### [Exercise requirements]
Using the data below, print exactly the line with "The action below", the line with "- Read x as", and every line between them, but none of the pictures.

Records from a collection
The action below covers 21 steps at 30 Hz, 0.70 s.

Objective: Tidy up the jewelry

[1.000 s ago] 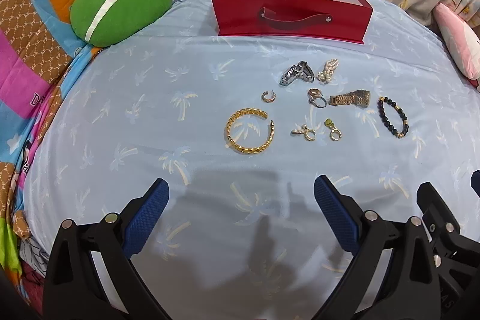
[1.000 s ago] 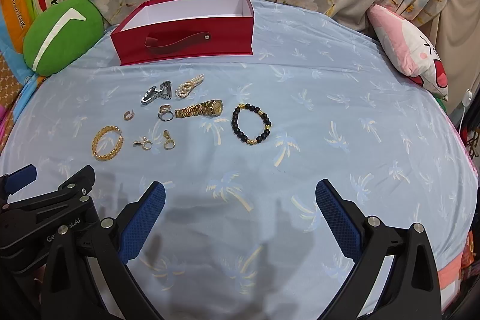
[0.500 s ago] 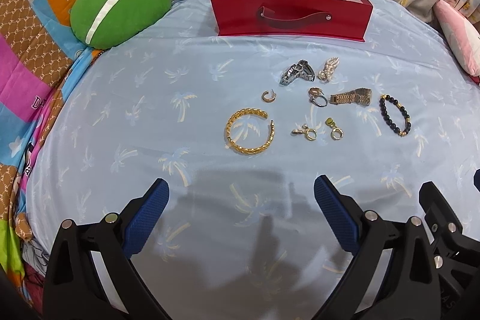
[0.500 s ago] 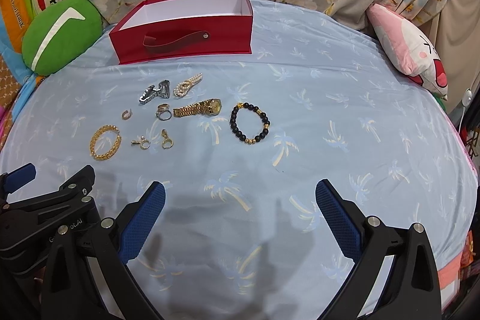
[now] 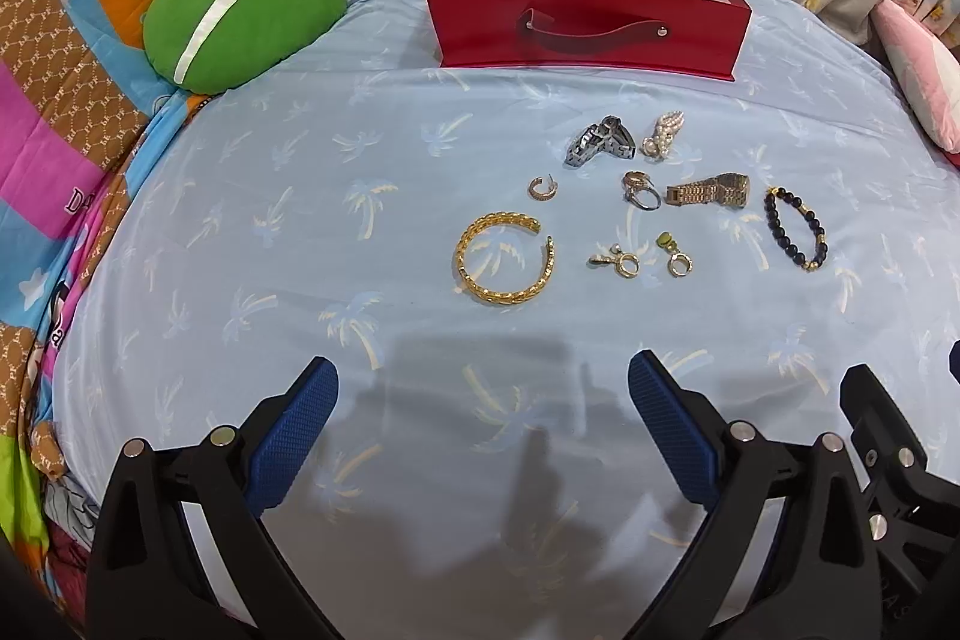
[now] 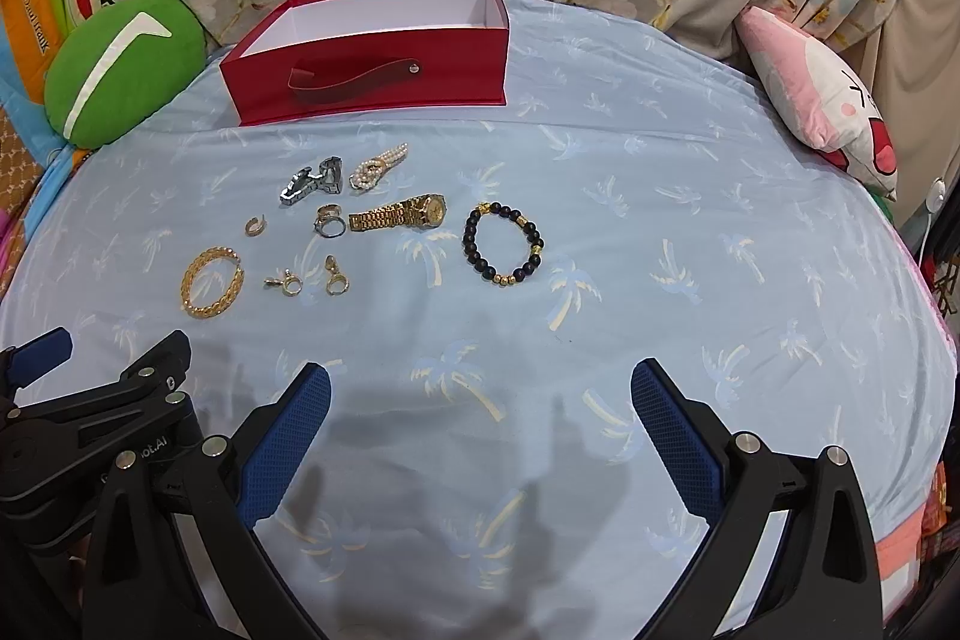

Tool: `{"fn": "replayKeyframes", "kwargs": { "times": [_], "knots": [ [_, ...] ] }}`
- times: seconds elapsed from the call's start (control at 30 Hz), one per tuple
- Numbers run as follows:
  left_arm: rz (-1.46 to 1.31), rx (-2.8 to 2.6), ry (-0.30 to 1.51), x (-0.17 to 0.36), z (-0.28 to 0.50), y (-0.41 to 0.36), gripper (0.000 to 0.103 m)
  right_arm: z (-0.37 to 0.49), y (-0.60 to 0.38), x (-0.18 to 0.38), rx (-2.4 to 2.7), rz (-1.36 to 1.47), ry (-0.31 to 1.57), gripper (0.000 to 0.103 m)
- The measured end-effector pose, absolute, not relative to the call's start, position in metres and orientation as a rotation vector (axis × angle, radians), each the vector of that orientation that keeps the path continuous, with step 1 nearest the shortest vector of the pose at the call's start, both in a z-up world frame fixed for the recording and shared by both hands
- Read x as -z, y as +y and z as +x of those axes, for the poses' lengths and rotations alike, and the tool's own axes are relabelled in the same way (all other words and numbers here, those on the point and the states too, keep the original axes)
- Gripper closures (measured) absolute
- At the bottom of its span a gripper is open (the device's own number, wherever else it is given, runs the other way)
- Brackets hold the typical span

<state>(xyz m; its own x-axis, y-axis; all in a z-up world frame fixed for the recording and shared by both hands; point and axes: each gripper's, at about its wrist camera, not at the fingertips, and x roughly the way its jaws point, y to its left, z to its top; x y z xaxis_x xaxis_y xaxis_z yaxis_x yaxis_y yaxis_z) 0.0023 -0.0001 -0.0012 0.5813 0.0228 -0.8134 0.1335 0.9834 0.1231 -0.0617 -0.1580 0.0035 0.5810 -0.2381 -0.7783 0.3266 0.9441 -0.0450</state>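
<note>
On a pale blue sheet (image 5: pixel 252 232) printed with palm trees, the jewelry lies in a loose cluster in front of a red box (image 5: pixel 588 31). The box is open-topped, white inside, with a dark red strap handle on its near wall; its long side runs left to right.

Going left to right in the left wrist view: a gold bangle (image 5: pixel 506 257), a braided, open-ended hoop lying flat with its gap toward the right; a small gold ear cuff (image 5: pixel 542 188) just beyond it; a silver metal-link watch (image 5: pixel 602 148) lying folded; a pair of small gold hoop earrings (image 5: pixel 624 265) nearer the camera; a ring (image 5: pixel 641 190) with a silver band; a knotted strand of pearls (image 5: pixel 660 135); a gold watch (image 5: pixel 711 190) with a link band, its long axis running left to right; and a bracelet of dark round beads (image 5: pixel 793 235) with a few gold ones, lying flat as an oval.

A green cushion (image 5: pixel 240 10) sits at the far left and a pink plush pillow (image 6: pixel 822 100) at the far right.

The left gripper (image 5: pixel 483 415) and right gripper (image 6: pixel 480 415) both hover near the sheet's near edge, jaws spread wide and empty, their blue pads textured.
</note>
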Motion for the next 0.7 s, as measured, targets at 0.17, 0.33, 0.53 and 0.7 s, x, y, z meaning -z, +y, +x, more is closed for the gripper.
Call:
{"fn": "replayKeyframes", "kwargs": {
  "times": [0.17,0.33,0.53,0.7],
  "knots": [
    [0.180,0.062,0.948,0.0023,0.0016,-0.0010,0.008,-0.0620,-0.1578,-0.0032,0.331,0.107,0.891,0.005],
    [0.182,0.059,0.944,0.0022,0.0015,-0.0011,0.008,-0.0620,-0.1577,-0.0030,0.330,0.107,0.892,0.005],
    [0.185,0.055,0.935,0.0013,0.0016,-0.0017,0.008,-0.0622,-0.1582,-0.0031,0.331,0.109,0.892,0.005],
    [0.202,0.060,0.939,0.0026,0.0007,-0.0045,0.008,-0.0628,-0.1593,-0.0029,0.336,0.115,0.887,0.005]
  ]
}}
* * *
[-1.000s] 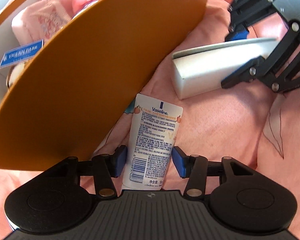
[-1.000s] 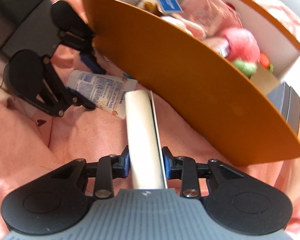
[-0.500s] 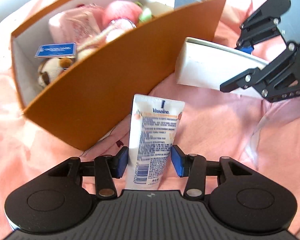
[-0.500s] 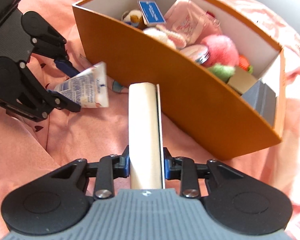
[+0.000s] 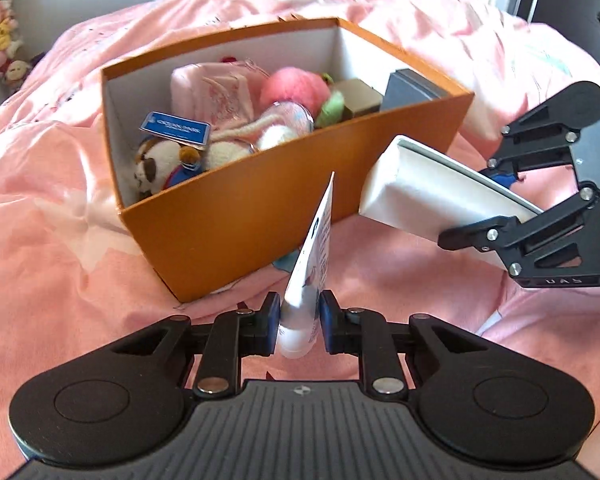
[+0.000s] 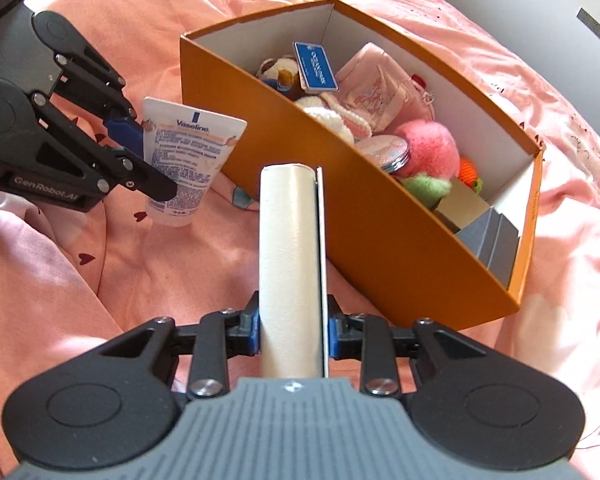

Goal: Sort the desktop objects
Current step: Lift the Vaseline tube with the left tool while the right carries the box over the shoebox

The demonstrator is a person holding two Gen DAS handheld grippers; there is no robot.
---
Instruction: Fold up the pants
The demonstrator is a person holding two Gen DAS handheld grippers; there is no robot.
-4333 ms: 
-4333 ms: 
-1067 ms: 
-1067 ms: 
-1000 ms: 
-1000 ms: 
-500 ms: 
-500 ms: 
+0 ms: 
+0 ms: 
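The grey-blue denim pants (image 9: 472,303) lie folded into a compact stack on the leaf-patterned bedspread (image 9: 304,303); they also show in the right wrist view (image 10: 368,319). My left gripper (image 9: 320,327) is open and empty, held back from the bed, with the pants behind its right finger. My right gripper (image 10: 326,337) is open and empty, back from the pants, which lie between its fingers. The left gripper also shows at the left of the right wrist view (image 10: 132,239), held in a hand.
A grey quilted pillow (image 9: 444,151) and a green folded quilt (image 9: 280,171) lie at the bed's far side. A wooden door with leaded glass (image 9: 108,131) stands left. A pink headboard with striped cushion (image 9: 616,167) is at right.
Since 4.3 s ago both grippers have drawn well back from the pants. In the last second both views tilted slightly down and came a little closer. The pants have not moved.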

### [The completed task]
The action below covers 21 steps at 30 Hz, 0.70 s.

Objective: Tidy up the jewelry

[1.000 s ago] 
[1.000 s ago] 
[0.500 s ago] 
[0.500 s ago] 
[now] 
[now] 

Tool: `{"fn": "replayKeyframes", "kwargs": { "times": [_], "knots": [ [_, ...] ] }}`
- times: seconds elapsed from the call's start (control at 30 Hz), one per tuple
- Numbers run as follows:
  left_arm: rz (-1.46 to 1.31), rx (-2.8 to 2.6), ry (-0.30 to 1.51), x (-0.17 to 0.36), z (-0.28 to 0.50), y (-0.41 to 0.36), gripper (0.000 to 0.103 m)
  right_arm: z (-0.37 to 0.49), y (-0.60 to 0.38), x (-0.18 to 0.38), rx (-2.4 to 2.7), rz (-1.36 to 1.47), ry (-0.31 to 1.57), gripper (0.000 to 0.103 m)
- The measured end-effector pose, absolute, not relative to the call's start, position in metres and orientation as a rotation vector (axis × angle, radians), each the vector of that orientation that keeps the path continuous, with step 1 nearest the shortest vector of the pose at the call's start, both in a z-up world frame fixed for the recording and shared by both hands
- Read x as -z, y as +y and z as +x of those axes, for the poses' lengths and rotations alike, and the tool's own axes are relabelled in the same way (all other words and numbers here, those on the point and the states too, keep the original axes)

The response to the exercise is now finished.